Kenangan yang paling menancap kuat pada Andi adalah Santoso kerap mampir ke rumahnya, tidak jauh dari Jalan Trans-Sulawesi, Tokorondo, sekitar seratus meter dari masjid mereka biasa mengaji bersama. Menurut dia, Santoso suka bertandang ke rumahnya, terutama ketika menjelang atau sesudah salat zuhur. "Biasanya saya mendengar suara motor Honda GL Pro berhenti di depan rumah, lalu ia mengucap salam dan bilang lapar minta makan," ujarnya Kamis pekan lalu.
Andi dan Santoso juga berteman dalam satu pengajian di masjid Desa Tokorondo, Kecamatan Poso Pesisir. Ketika itu Santoso berjualan keliling aneka barang kebutuhan menggunakan sepeda motor berkeranjang. Ada kalanya ia menjual parfum, petasan, parang, buku agama, dan baju muslim. Santoso tinggal di Bhakti Agung, Kecamatan Poso Pesisir Utara, Poso, yang berjarak sekitar 20 kilometer.
Kini dua berkawan ini memilih jalan berbeda. Meski pernah sama-sama menempuh pelatihan asykari kelompok radikal, Andi belakangan memilih tidak mengikuti jalan yang diambil Santoso. Andi sejak 2003 menyatakan tidak lagi bergabung dengan kelompok penyebar teror di Poso dan sekitarnya.
Alasan Andi sangat manusiawi. Ia takut mati ditembak Detasemen Khusus 88 Antiteror Kepolisian RI, yang terus mengejar kelompok teroris di Poso. Selain itu, Andi memiliki pemahaman "baru" tentang jihad. Menurut dia, jihad tidak harus dengan bertempur hingga mati berkalang darah. Andi punya ladang jihad lain: melayani warga desanya sebagai Kepala Urusan Keuangan Pemerintah Desa Tokorondo. Ia juga aktif membawa pesan damai agar konflik komunal antara komunitas Islam dan Kristen tidak terulang.

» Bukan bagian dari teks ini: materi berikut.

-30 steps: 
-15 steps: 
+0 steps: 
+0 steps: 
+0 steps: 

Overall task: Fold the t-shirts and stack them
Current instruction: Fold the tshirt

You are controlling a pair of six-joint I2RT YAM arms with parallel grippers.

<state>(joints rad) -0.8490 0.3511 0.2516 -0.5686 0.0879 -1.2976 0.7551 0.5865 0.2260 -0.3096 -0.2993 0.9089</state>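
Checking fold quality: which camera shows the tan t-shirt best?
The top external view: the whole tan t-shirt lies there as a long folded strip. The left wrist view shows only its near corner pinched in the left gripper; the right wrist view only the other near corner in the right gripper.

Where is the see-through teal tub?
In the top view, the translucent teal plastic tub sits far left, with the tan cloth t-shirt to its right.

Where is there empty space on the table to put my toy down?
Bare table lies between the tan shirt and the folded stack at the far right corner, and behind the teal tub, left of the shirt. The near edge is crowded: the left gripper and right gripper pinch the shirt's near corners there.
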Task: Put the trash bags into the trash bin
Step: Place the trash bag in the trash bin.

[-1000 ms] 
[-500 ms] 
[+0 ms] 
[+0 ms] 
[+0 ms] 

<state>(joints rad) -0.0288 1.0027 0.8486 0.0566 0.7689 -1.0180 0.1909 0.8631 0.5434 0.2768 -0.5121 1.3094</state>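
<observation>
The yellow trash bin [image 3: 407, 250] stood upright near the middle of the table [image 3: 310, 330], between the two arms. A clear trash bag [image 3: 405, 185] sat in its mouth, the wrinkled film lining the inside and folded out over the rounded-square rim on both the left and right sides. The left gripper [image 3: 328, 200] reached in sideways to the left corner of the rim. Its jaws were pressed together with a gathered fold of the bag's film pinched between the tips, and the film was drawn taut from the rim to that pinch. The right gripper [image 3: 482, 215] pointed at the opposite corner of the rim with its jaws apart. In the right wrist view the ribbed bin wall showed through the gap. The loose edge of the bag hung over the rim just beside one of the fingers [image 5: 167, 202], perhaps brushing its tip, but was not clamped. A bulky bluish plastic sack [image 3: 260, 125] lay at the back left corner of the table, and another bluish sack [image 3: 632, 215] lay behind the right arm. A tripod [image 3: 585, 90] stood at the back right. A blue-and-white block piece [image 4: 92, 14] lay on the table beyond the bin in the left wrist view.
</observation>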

Sedangkan Santoso ada di jalan lain. Meski tidak lagi sering, Andi kadang berpikir tentang Santoso, terutama ketika musim hujan seperti yang terjadi pada saat ini. Bagaimanapun, kata Andi, Santoso adalah teman yang telah seperti saudara. Ia sangat berharap Santoso kembali bersamanya dengan baik-baik. "Tapi Santoso telah memilih jalannya sendiri," ujar Andi.
Santoso dan kelompoknya menjadi orang yang paling dicari di Indonesia. Kepala Kepolisian Republik Indonesia Jenderal Badrodin Haiti menyatakan Santoso pemimpin Mujahidin Indonesia Timur, satu-satunya kelompok di Indonesia yang berbaiat kepada Negara Islam Irak dan Suriah atau ISIS. "Kelompok Santoso paling solid dan militan," kata Badrodin. Anggota kelompok Santoso, menurut Badrodin, kini berjumlah 37 orang.

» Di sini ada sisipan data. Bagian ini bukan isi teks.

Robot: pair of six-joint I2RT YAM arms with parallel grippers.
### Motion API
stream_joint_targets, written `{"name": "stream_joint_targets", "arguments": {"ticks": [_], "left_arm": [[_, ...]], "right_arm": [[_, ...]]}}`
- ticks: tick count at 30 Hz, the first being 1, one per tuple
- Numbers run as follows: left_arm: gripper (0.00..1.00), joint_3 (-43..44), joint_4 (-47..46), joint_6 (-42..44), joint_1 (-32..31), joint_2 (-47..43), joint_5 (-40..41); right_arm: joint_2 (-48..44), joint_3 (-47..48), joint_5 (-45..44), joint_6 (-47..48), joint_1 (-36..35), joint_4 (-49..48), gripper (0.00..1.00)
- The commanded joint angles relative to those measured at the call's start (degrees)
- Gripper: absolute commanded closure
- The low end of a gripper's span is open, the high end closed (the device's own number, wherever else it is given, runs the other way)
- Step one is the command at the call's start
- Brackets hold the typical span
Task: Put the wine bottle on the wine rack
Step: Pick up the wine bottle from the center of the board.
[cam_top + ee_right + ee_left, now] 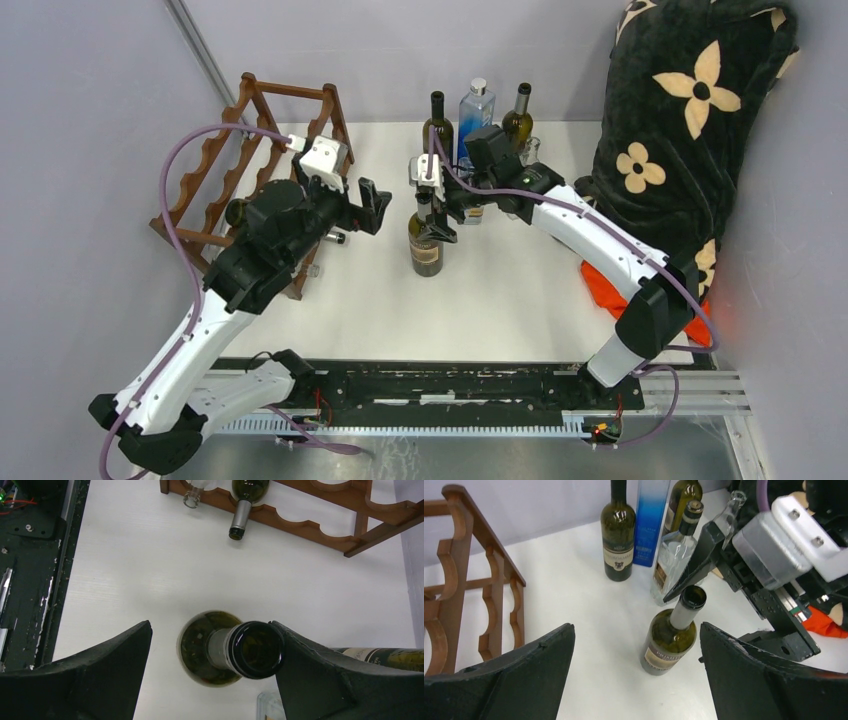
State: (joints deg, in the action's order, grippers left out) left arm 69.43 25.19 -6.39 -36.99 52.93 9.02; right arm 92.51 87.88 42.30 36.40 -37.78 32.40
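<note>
Right wrist view: wine bottle [250,650] upright on desk [125,555], neck inside spread right gripper [210,630], contact unclear, label hidden. Wine rack [310,527] cut off at top edge. Left gripper [636,627] spread wide.

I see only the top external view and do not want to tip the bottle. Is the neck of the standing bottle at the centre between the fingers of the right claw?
Observer: Yes. In the right wrist view the neck of the standing bottle sits inside the open right claw, close to one finger, with a gap to the other.
Operator: The left arm hides the wine rack front. Is any bottle on it?
Observer: Yes, a green bottle lies on it, neck pointing out.
</note>
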Motion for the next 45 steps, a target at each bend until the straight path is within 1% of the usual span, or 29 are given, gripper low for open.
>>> {"name": "stream_joint_targets", "arguments": {"ticks": [1,3,4,7,9,11,14,16,18,19,22,26,29,32,34,36,40,45], "left_arm": [[0.00,-2.9,-2.9,-2.2,0.0,-3.4,2.5],[0.00,-4.6,-3.4,-2.7,0.0,-4.3,2.3],[0.00,-5.3,-3.5,-3.0,0.0,-4.6,2.2],[0.00,-7.8,-4.6,-3.7,0.0,-5.4,1.8],[0.00,-9.9,-5.6,-3.0,0.0,-5.8,0.0],[0.00,-11.6,-7.0,-1.8,-0.1,-5.9,-2.7],[0.00,-14.4,-10.4,0.7,0.0,-6.0,-10.3],[0.00,-16.6,-13.5,1.6,0.0,-5.8,-15.5],[0.00,-19.3,-17.4,2.8,0.0,-5.4,-20.6],[0.00,-20.9,-19.6,3.3,0.0,-5.2,-22.7],[0.00,-25.5,-26.7,5.8,-0.1,-4.2,-29.1],[0.00,-29.7,-36.5,8.3,-0.1,-0.8,-38.1],[0.00,-29.7,-41.0,7.2,-0.2,4.4,-43.7],[0.00,-29.8,-45.0,6.6,-0.3,9.1,-45.8],[0.00,-30.7,-50.1,4.3,-0.3,11.8,-45.9],[0.00,-31.1,-53.0,3.2,-0.5,14.4,-46.0],[0.00,-31.4,-56.9,2.5,-1.8,18.2,-46.1],[0.00,-32.1,-60.0,2.6,-3.6,22.9,-46.0]], "right_arm": [[0.5,1.1,-2.7,-4.3,-0.9,-6.6,0.12],[0.7,0.6,-3.5,-5.0,-1.0,-7.9,0.19],[0.9,0.4,-4.1,-5.3,-1.0,-8.4,0.25],[1.4,0.4,-4.9,-5.9,-1.1,-8.8,0.51],[1.0,0.1,-5.0,-6.2,-1.1,-8.8,0.68],[0.1,-0.4,-5.3,-6.3,-1.0,-9.1,0.80],[-2.1,-1.5,-5.8,-7.1,-0.6,-9.1,0.94],[-4.2,-2.3,-3.6,-10.4,0.9,-10.2,1.00],[-6.9,-4.5,1.6,-17.9,3.7,-13.9,1.00],[-8.3,-6.4,4.4,-22.9,5.0,-17.3,1.00],[-13.3,-12.8,8.9,-34.1,8.4,-25.6,1.00],[-19.0,-19.2,11.0,-43.3,12.5,-32.3,1.00],[-22.5,-23.7,12.1,-48.0,15.8,-38.9,1.00],[-24.5,-27.1,14.6,-53.5,18.9,-44.4,1.00],[-25.7,-28.9,15.1,-55.2,19.9,-46.8,1.00],[-26.8,-30.2,15.1,-57.0,20.8,-48.8,1.00],[-27.4,-30.8,15.3,-60.0,23.4,-51.7,1.00],[-27.2,-32.2,17.1,-68.7,25.8,-59.9,1.00]]}}
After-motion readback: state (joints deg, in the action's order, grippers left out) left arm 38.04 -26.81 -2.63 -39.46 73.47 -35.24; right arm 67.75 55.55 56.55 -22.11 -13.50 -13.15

Di kelompok ini setidaknya ada tiga perempuan bergabung. Mereka dikenal dengan nama Umi Fadel, Umi Mujahid, dan Umi Delima. Tiga perempuan ini berasal dari Bima, Nusa Tenggara Barat, masing-masing adalah istri kedua Santoso; istri Basri, narapidana kasus terorisme Poso yang kabur dari penjara Ampana, Sulawesi Tengah; dan istri Ali Ambo alias Ali Kalora, yang terlibat serangkaian serangan terorisme di Poso.
Mereka bergerilya di wilayah Gunung Biru yang membentang dari kawasan Napu di Kabupaten Poso hingga Sausu di Kabupaten Parigi Moutong, Sulawesi Tengah, seluas 2.400 hektare. Santoso dan kelompoknya lari ke gunung sejak Desember 2012. Polisi dan Tentara Nasional Indonesia saat ini mengerahkan setidaknya 2.418 anggota pasukan untuk mengejar mereka dalam operasi gabungan yang bernama Operasi Tinombala. Nama operasi, Tinombala, mengadopsi nama gunung tertinggi di Sulawesi Tengah, dengan puncak 1.180 meter di atas permukaan laut.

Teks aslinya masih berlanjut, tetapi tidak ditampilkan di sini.